Exercise: Please report every line from the material that contains the word "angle".

Given material:
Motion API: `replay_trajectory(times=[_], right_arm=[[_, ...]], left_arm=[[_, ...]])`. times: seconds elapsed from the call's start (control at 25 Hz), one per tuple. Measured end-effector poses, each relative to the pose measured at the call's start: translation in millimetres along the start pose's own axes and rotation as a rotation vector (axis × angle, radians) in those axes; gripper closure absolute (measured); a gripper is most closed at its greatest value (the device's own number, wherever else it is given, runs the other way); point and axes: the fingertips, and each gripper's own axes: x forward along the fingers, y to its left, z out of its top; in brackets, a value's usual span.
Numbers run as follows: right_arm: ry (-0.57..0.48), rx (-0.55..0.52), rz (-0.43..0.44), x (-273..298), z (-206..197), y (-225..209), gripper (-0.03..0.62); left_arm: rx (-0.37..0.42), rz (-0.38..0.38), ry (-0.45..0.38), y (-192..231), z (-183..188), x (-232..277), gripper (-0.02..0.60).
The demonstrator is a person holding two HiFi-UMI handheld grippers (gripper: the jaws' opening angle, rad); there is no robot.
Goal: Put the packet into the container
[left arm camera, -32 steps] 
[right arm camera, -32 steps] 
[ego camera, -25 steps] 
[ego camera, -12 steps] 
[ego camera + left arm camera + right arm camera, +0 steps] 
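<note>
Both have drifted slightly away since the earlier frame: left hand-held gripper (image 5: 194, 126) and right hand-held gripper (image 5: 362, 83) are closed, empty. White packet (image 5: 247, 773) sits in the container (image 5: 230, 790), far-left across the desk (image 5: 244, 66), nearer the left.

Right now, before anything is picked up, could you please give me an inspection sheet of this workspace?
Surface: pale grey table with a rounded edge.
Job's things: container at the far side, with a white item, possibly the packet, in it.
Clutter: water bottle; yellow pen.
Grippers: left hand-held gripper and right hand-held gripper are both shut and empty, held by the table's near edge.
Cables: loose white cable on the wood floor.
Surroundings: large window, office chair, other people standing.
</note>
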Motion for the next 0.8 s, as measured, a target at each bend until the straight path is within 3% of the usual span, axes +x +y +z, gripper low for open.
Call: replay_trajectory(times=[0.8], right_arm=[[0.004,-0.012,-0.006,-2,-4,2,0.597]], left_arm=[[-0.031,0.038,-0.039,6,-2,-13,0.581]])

Exercise result:
Motion API: `replay_trajectory(times=[_], right_arm=[[_, ...]], left_arm=[[_, ...]])`. times: seconds elapsed from the call's start (control at 25 Hz), one per tuple. Measured end-effector poses, each relative to the pose measured at the call's start: translation in millimetres along the start pose's own axes and rotation as a rotation vector (axis × angle, radians) in those axes; gripper closure absolute (measured); a gripper is most closed at its greatest value (the device's own number, wherever else it is given, runs the other way); point and axes: the fingertips, and each gripper's own axes: x forward along the fingers, y to its left, z out of its top; in brackets, a value's usual span.
The demonstrator is a person holding two HiFi-UMI handheld grippers (gripper: the jaws' opening angle, rad); there is no robot.

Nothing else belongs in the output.